» **DATA FOR THE TASK**
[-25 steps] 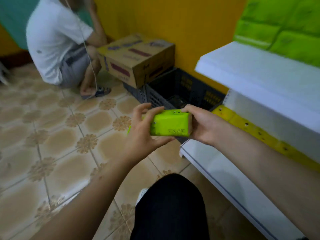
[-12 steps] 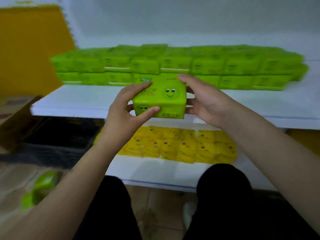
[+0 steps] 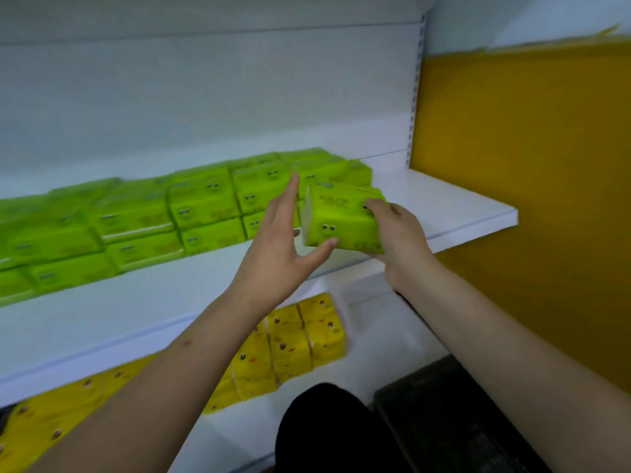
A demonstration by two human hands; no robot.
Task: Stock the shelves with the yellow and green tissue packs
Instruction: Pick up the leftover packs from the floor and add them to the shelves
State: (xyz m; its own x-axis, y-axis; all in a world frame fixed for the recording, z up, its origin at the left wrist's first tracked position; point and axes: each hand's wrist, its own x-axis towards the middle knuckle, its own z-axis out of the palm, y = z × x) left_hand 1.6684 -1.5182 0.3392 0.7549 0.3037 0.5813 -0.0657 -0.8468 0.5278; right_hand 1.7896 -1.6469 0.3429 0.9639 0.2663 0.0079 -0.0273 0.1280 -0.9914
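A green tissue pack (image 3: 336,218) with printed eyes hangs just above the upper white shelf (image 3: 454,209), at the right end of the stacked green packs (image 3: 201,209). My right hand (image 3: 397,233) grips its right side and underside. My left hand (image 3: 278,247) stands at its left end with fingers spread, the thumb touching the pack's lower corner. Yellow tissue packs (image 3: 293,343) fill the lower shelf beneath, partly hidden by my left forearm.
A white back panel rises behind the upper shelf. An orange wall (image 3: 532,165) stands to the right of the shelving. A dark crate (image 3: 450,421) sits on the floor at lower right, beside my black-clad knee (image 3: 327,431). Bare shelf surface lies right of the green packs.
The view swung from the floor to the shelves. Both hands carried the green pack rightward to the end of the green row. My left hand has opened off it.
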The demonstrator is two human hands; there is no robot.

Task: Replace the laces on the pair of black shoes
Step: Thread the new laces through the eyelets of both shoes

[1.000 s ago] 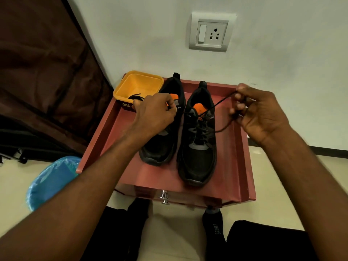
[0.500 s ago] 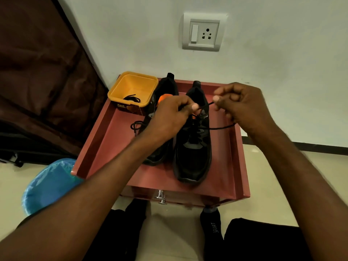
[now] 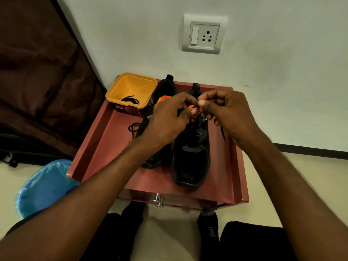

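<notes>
Black shoes stand side by side on a red tray-like tabletop [image 3: 105,147], toes toward the person. Over the right shoe [image 3: 192,157] both hands meet: the left hand [image 3: 165,121] and right hand [image 3: 226,113] each pinch its black lace [image 3: 223,133] with curled fingers. The left shoe [image 3: 162,95] lies partly hidden; a yellow tub [image 3: 131,91] holds another lace [image 3: 130,100].

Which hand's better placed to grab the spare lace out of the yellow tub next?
Left, probably. The left hand is on the same side as the yellow tub, where the lace lies, with a shorter reach. The right hand would have to cross both shoes. Both hands are now busy pinching at the right shoe.
</notes>
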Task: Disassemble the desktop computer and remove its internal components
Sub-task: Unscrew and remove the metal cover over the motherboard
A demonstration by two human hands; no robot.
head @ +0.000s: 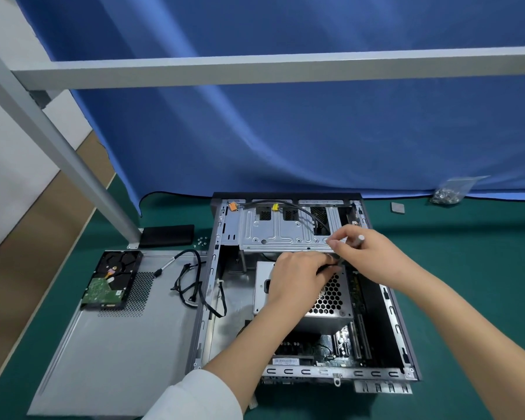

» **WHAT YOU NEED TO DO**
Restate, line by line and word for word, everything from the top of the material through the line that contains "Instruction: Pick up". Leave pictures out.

» **WRITTEN ANSWER**
[-25 steps] 
[-12 steps] 
[+0 steps] 
A demonstration by two human hands; no robot.
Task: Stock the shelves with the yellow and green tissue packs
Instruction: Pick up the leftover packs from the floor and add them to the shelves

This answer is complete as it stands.